> _Task_
It is required that all of the data be written out exactly.

> _Provided material_

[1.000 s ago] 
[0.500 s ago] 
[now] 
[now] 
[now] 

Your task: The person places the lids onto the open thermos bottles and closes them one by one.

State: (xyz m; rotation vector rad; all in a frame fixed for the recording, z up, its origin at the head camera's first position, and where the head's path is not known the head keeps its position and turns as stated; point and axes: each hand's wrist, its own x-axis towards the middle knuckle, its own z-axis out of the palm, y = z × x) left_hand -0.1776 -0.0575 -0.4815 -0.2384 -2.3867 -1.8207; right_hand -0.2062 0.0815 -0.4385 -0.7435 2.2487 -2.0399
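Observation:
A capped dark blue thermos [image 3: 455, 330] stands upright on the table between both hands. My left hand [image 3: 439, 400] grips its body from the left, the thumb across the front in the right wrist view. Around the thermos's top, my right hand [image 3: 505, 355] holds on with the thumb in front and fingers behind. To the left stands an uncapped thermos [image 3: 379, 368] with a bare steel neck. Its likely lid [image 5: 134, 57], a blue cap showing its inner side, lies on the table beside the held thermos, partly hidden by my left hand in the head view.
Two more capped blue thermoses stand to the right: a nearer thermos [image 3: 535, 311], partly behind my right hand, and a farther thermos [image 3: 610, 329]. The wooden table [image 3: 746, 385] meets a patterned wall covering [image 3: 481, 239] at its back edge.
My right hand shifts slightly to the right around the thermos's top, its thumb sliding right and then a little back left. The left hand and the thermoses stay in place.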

> _Written answer_
[1.000 s ago] 
[0.500 s ago] 
[now] 
[now] 
[now] 

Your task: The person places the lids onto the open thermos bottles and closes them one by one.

State: (xyz m; rotation vector rad; all in a frame fixed for the recording, z up, its origin at the head camera's first position, and where the head's path is not known the head keeps its position and turns as stated; point and axes: each hand's wrist, its own x-axis towards the middle knuckle, its own z-axis out of the palm, y = z × x) left_hand -0.1776 -0.0575 -0.4815 -0.2384 -2.3867 -1.8207; right_hand -0.2062 0.0815 -0.4385 -0.7435 2.2487 -2.0399
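Observation:
A capped dark blue thermos [image 3: 455, 330] stands upright on the table between both hands. My left hand [image 3: 439, 400] grips its body from the left, the thumb across the front in the right wrist view. Around the thermos's top, my right hand [image 3: 505, 355] holds on with the thumb in front and fingers behind. To the left stands an uncapped thermos [image 3: 379, 368] with a bare steel neck. Its likely lid [image 5: 134, 57], a blue cap showing its inner side, lies on the table beside the held thermos, partly hidden by my left hand in the head view.
Two more capped blue thermoses stand to the right: a nearer thermos [image 3: 535, 311], partly behind my right hand, and a farther thermos [image 3: 610, 329]. The wooden table [image 3: 746, 385] meets a patterned wall covering [image 3: 481, 239] at its back edge.
My right hand shifts slightly to the right around the thermos's top, its thumb sliding right and then a little back left. The left hand and the thermoses stay in place.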

This exercise requires no additional answer.